Elles étaient disgracieuses comme presque toutes les Françaises… de grandes mains, de grands pieds, une grande bouche… des moustaches… Quant à leur célèbre immoralité comment diable pourraient-elles être immorales ? Les inconvenances des animaux ne sont pas désignées par un mot aussi noble.

 

Enfin certains auteurs exploitaient parfois la veine de la découverte de Paris par un touriste et de ses tribulations dans la capitale. Ce sont le plus souvent, de récits anecdotiques qui évoqquent une expérience vécue.

Ainsi en 1893, Archibald Gunter, dans That Frenchman, évoque les dangers de la circulation dans la capitale ; quinze ans plus tard, dans The beautiful Lady, Booth Tarkington garde de Paris le souvenir de la fumée bleue des voitures mêlée à la poussière des rues parisiennes.

 

Beaucoup de ces romans, souvent sans prétention, visaient surtout à divertir même si les évocations de Paris ne manquaient pas de sensibilité, il se contentaient du charme extérieur, superficiel. Il en va tout autrement des romans d'Henry James.

 

Henry James, écrivain entre deux rives

Henry James est sans doute l'écrivain qui, plus que tout autre, permet de comprendre comment les intellectuels américains vivaient l'opposition entre le Vieux et le Nouveau Monde. Pour avoir fait de cette opposition la matière même de ses romans, pour avoir médité toute sa vie sur le choix difficile entre une identité américaine et la culture européenne, il apparaît en quelque sorte comme le premier expatrié.

 

Il était né en 1843 en Nouvelle-Angleterre et avait reçu une éducation libérale, cosmopolite et très ouverte à la tradition européenne qui devint pour lui la référence essentielle. James voyagea beaucoup. L'Italie le passionnait, il s'y rendit très fréquemment, mais c'est à Londres qu'il choisit de demeurer.

J'ai 37 ans, j'ai fait mon choix. Mon choix est l'Ancien Monde - mon choix, ma nécessité, ma vie

 

Néanmoins il fit, à Paris, de plus ou moins longs séjours, de 1872 à 1908. Toute sa vie, James s'interrogea sur les rapports entre les deux mondes, aussi bien dans ses essais critiques, ses articles que dans son œuvre romanesque.
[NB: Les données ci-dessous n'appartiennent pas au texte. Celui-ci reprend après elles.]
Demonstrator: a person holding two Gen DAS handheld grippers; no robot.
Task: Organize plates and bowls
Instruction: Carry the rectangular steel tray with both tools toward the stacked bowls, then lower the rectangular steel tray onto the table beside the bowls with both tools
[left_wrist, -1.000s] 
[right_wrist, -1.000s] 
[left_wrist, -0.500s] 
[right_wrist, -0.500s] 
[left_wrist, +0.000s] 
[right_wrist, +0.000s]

C'est au tournant du siècle qu'il écrivit ses plus grands romans Les Ambassadeurs (1876), Les Ailes de la colombe, La Coupe d'or

Une rapide comparaison entre deux de ces romans, Les Américains et Les Ambassadeurs de 1903, permet de mesurer l'évolution de sa réflexion. 

 

Dans le premier ouvrage, son héros Christopher Newman apparaît comme l'homme nouveau, le fils de cette terre dont Christophe Colomb avait révélé l'existence.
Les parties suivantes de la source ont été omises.